According to the above description, a heat storage bypass pipe provided with a heat storage bypass valve for bypassing the heat storage tank is provided for control, or a heat storage motor-operated valve or a defrosting valve built in the heat storage section is controlled. By doing so, the use of the heat storage tank can be performed from zero, the heat storage use range is expanded, and it is possible to cope with an extremely light load of the indoor unit, thus reducing the number of stops due to thermo-off of the compressor, It is possible to improve the operation of the compressor, and the phenomenon of moisture return is less likely to occur, so that the comfort of air conditioning operation is also improved.

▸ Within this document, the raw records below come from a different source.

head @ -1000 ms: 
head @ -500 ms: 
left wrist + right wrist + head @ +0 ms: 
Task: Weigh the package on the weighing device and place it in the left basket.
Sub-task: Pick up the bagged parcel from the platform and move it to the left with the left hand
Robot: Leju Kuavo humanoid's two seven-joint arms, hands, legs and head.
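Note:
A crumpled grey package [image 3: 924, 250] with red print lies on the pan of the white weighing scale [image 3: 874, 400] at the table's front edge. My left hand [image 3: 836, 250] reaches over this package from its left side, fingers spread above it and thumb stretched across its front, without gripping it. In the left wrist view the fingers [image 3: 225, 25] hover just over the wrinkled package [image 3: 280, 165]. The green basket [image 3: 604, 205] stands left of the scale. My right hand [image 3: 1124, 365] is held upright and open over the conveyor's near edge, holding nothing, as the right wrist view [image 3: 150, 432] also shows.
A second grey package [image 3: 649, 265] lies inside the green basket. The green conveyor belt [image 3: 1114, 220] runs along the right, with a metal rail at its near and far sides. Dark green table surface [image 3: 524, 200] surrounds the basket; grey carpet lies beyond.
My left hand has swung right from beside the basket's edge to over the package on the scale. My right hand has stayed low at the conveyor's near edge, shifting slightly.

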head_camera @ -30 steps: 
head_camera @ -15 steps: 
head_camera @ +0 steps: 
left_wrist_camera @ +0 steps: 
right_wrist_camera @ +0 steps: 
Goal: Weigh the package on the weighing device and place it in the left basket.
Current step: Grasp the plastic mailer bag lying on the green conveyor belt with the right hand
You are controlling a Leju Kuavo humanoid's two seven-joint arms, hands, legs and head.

Further, by allowing the non-heat storage operation to be performed, wasteful use of the heat storage is suppressed, so that the heat storage operation time using the night power can be shortened, and the heat storage operation is economical. It is possible to perform the heat storage utilization operation.

[Brief description of drawings]

FIG. 1 is a heat storage type air conditioner with a heat storage bypass pipe 35;
It is a schematic diagram showing that heat storage bypass valve 34 was provided and heat storage tank 16 was bypassed.

FIG. 2 is a flowchart showing an operation of the control means of FIG.

FIG. 3 is a flow chart showing a control of a defrosting valve 20 of a heat storage type air conditioner,
It is the schematic which shows having bypassed the heat storage tank 16.

4 is a flowchart showing the operation of the control means of FIG.

FIG. 5 is a schematic view showing that the heat storage electric valve 19 and the liquid pipe valve 21 of the heat storage type air conditioner are controlled to bypass the heat storage tank 16.

FIG. 6 is a flowchart showing the operation of the control means in FIG.

[Explanation of symbols]

1 outdoor unit 2 Indoor unit 3 outside 4 Heat storage part Piping between 5 units 6 Communication wiring 10 compressor 11 four-way valve 12 outdoor heat exchanger 13 Outdoor electric valve 14 Accumulator 15 outdoor blowers 16 heat storage tank 17 Heat storage coil 18 receiver tank 19 Heat storage motor operated valve 20 thaw valve 21 Liquid pipe valve 22 Subcool valve 23 Indoor motor operated valve 24 two-way valve 25 Outdoor control unit 26 Indoor heat exchanger 27 Indoor blower 28 Indoor temperature sensor 29 Refrigerant temperature sensor 30 Indoor control unit 31 Outdoor liquid temperature sensor 32 Heat storage E2 temperature sensor 33 Heat storage sensor 50 housing (outdoor) 51 housing (indoor) 100 heat storage type air conditioner 101 Heat storage type air conditioner

Claims (3)

[Claims] 1. An air conditioner that includes an outdoor unit, an indoor unit, and a heat storage tank, and stores cold heat or warm heat in the heat storage tank, the heat storage non-utilizing operation means bypassing the heat storage tank. An air conditioner characterized by that. 2. The heat storage non-use operating means is at least one of a temperature signal from a refrigerant temperature sensor provided in the indoor unit, a temperature signal from an indoor temperature sensor, and a temperature signal of the indoor target temperature. The air conditioner according to claim 1, wherein the air conditioner is control means for controlling the temperature signal. 3. The air according to claim 1 or 2, wherein the heat storage non-use operating means is a control means provided with a refrigerant control valve in the middle thereof to provide a refrigerant circuit bypassing the heat storage tank. Harmony device.